With Earth Day approaching, outdoor powerhouse The North Face revealed a series of actionable commitments to become a more sustainable company that it intends to hit by 2025.
For instance, The North Face identified how it makes products as an opportunity for the largest environmental reduction, and to make the process more eco-friendly, it confirmed that 100% of the top materials used for apparel will be recycled, regenerative or renewable by 2025. Also, the brand stated 100% of the polyester and 80% of the nylon fabrics will be made with recycled content by 2023.
Although lofty, The North Face senior manager of global sustainability Carol Shu explained to FN that it is the goal the company is closest to completing.
“We’ve been on a continual journey to create our products more responsibly and are proud of the progress we’ve made. For context, in 2010, only 6% of our synthetic materials were recycled.
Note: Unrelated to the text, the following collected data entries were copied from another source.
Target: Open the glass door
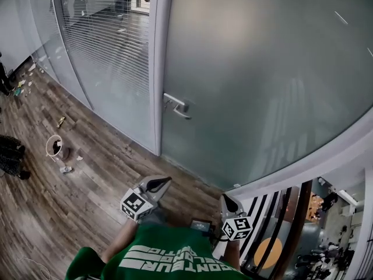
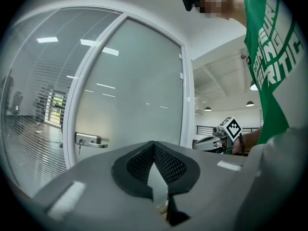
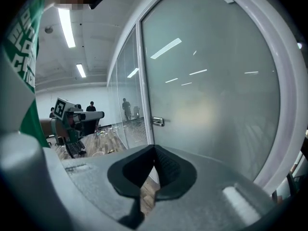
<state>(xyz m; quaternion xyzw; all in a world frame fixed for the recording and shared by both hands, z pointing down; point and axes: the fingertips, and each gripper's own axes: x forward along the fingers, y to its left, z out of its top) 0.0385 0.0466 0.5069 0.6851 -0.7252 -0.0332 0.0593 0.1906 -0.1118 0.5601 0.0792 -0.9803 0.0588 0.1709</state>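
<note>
Closed glass door [image 1: 262, 80], handle [image 1: 176, 105] untouched.
I had the left gripper [image 1: 165, 181] and right gripper [image 1: 225, 198] low in front of it, both with jaws together on nothing, well apart from the handle at the door's left edge, beside the slatted glass panel [image 1: 111, 57].

Both arms reach forward from the body, held low and side by side. The left tongs [image 1: 164, 181] point roughly level, jaws closed tip to tip with nothing between them (only a sliver of gap shows behind the tips). The right tongs [image 1: 225, 198] tilt slightly downward, jaws likewise together and empty. The left forearm [image 1: 119, 241] is bare below a green sleeve [image 1: 87, 264]. The left cube [image 1: 134, 205] and right cube [image 1: 236, 228] face upward.
</note>
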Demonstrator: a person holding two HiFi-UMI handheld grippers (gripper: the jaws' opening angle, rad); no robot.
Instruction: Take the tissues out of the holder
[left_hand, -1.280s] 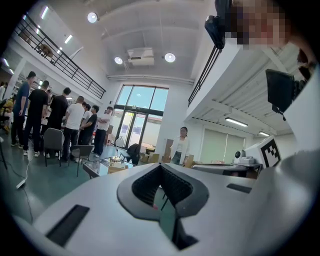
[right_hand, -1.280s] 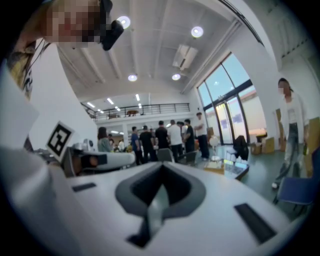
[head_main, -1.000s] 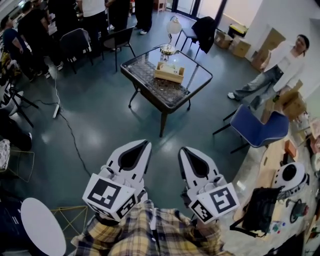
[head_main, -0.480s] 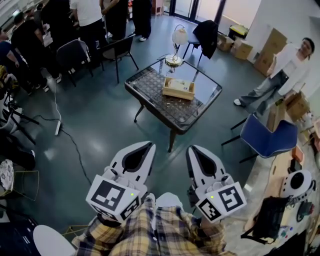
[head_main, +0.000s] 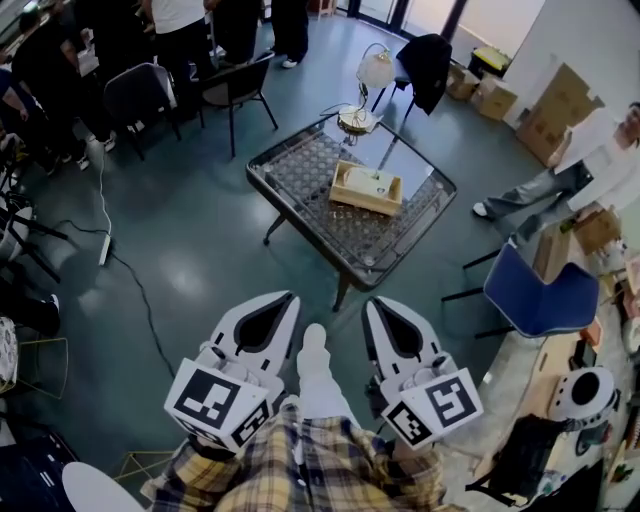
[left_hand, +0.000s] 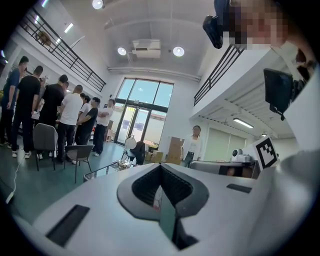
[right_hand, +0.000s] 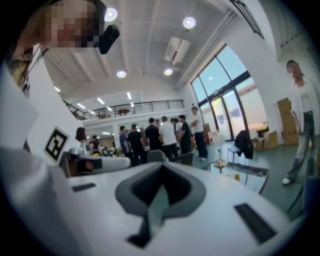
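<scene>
Both closed and empty: left claw (head_main: 289, 298), right claw (head_main: 371, 304)

Two grippers: left gripper (head_main: 284, 300), right gripper (head_main: 371, 303). One glass table (head_main: 300, 176). On it one wooden holder (head_main: 366, 190) and one lamp (head_main: 374, 72). Four chairs: one blue chair (head_main: 541, 300), two dark chairs (head_main: 136, 92), one draped chair (head_main: 424, 56). One lone person (head_main: 598, 150) at right. At least three cardboard boxes (head_main: 561, 121). Top-left group (head_main: 180, 25) too cropped to count.
</scene>
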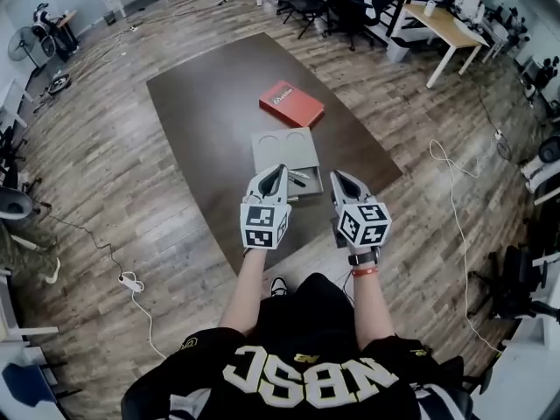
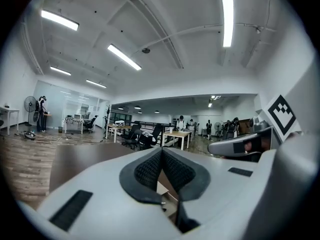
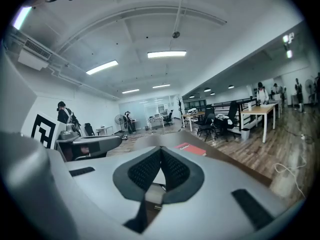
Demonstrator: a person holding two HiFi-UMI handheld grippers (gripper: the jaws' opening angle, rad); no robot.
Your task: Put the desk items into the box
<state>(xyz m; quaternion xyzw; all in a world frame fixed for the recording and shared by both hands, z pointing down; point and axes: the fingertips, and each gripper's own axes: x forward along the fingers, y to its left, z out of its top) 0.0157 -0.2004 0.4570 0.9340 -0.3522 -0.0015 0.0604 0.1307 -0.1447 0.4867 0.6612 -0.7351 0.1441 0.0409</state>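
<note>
Both the left gripper [image 1: 279, 170] and right gripper [image 1: 336, 175] hover near the box [image 1: 282, 150], jaws pressed together.

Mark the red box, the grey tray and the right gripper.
red box [image 1: 291, 104], head view, centre of its top face.
grey tray [image 1: 285, 157], head view, bare panel below its round recesses.
right gripper [image 1: 334, 175], head view, tips of its shut jaws.
</note>
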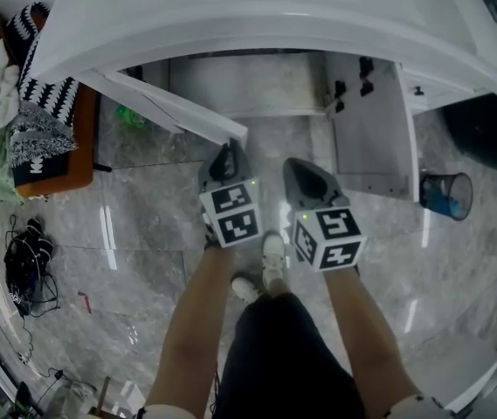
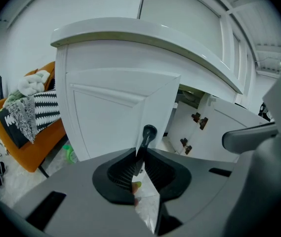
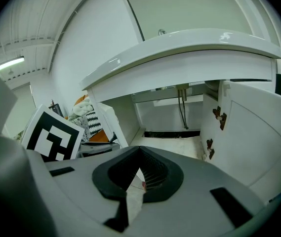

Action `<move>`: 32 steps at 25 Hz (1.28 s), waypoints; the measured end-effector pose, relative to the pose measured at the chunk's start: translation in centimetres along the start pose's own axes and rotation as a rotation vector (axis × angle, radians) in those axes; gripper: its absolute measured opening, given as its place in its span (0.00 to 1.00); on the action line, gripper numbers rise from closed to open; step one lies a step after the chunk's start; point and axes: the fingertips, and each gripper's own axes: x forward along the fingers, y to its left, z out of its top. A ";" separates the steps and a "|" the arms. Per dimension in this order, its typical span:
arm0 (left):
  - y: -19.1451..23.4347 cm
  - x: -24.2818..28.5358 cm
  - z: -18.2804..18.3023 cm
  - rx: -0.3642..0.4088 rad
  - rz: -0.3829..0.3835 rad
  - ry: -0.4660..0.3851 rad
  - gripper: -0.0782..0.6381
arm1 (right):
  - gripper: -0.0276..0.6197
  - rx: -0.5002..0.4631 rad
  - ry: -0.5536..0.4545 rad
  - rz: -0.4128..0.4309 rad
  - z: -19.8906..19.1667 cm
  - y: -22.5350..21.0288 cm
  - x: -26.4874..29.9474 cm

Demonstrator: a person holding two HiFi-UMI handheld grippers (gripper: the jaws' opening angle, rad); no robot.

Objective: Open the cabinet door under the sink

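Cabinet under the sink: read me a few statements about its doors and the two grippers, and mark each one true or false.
1. The left gripper is shut on the black handle of the left door. True.
2. The right door is closed. False: it stands swung wide open.
3. The right gripper grips the right door. False: its jaws are together on nothing.
4. An orange sofa stands beside the cabinet, on the left door's side. True.
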 end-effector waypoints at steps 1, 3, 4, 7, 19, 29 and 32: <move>0.0 -0.1 -0.1 -0.002 0.000 0.000 0.18 | 0.06 -0.002 -0.001 0.001 0.0 0.1 0.0; 0.2 -0.3 -0.3 -0.003 0.001 -0.001 0.18 | 0.06 -0.004 -0.002 0.003 0.0 0.3 0.0; 0.3 -0.5 -0.4 -0.003 0.002 -0.001 0.18 | 0.06 -0.004 -0.002 0.003 0.0 0.4 0.0; 0.6 -0.8 -0.5 -0.004 0.008 0.000 0.18 | 0.06 -0.005 0.000 0.005 0.0 0.7 0.0; 1.6 -2.1 -1.5 -0.027 0.030 -0.001 0.18 | 0.06 -0.009 0.004 0.018 -0.1 1.6 0.1; 2.5 -3.2 -2.4 -0.042 0.044 -0.003 0.18 | 0.06 -0.024 0.014 0.036 -0.6 2.6 0.2; 2.9 -3.7 -2.7 -0.045 0.050 -0.003 0.18 | 0.06 -0.026 0.015 0.040 -0.8 2.9 0.2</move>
Ten years later, that number had increased to 57%, and by fall 2021, 72% of our synthetic materials will be recycled,” Shu told FN. “Now, we’re formally and publicly committing that 100% of our top materials will be recycled, regenerative, and/or responsibly sourced renewable by 2025 for apparel, and we have the expertise and supply chain partners to get us there.”
Additionally, The North Face stated it will accelerate the sustainability of its operations, logistics and packaging, which includes the elimination of all single-use plastic packaging by 2025.
The company also explained how it will work to scale circularity, which includes launching fully circular apparel of converted franchise styles in fall ’22 and the launch of three new initiatives with combating waste and extending the life of products in mind: Renewed Collection, Lifetime Warranty and Clothes the Loop. (Starting on Earth Day, the company will accept lightly used TNF apparel from consumers that will become part of the Renewed program.)
“In fall 2022, for the first time, The North Face will launch a collection of more than 30 styles across apparel and accessories that are designed for circularity,” Shu said. “Many brands have launched single collections, but we’re looking to scale circularity by converting franchise styles and introducing new lines.”
Lastly, The North Face will include its “Exploration Without Compromise” seal online and in-store to identify its most sustainable products. The apparel, equipment and accessories must be made with 75% or greater recycled, organic, regenerative or responsibly-sourced renewable materials by weight to earn the seal.)
“We know that products have an inherent environmental impact, but by choosing a product with lower impact, customers are driving up demand and increased supply for environmentally conscious products,” Shu said.